— Exercise brief —
Given the listing below, output exactly the line containing "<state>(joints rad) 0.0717" and every line after it through the end.
Segment Open
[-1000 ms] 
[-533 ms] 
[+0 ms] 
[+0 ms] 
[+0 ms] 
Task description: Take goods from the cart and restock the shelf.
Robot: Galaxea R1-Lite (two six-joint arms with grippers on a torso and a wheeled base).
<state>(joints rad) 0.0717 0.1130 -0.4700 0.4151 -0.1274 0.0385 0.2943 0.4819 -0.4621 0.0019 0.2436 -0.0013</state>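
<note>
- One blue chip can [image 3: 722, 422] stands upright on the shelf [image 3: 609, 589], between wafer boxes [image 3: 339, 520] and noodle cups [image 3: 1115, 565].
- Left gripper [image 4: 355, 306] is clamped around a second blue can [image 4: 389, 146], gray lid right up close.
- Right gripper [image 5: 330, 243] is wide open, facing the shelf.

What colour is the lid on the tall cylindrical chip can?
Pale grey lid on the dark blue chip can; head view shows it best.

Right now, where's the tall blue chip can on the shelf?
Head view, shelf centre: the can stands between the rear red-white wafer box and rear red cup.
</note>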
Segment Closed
— Result of the task —
<state>(joints rad) 0.0717 0.1130 -0.4700 0.4151 -0.1274 0.0385 0.2943 0.4819 -0.4621 0.0019 0.2436 -0.0013</state>
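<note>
- One blue chip can [image 3: 722, 422] stands upright on the shelf [image 3: 609, 589], between wafer boxes [image 3: 339, 520] and noodle cups [image 3: 1115, 565].
- Left gripper [image 4: 355, 306] is clamped around a second blue can [image 4: 389, 146], gray lid right up close.
- Right gripper [image 5: 330, 243] is wide open, facing the shelf.

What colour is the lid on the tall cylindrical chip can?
Pale grey lid on the dark blue chip can; head view shows it best.

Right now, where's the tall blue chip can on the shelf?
Head view, shelf centre: the can stands between the rear red-white wafer box and rear red cup.
</note>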

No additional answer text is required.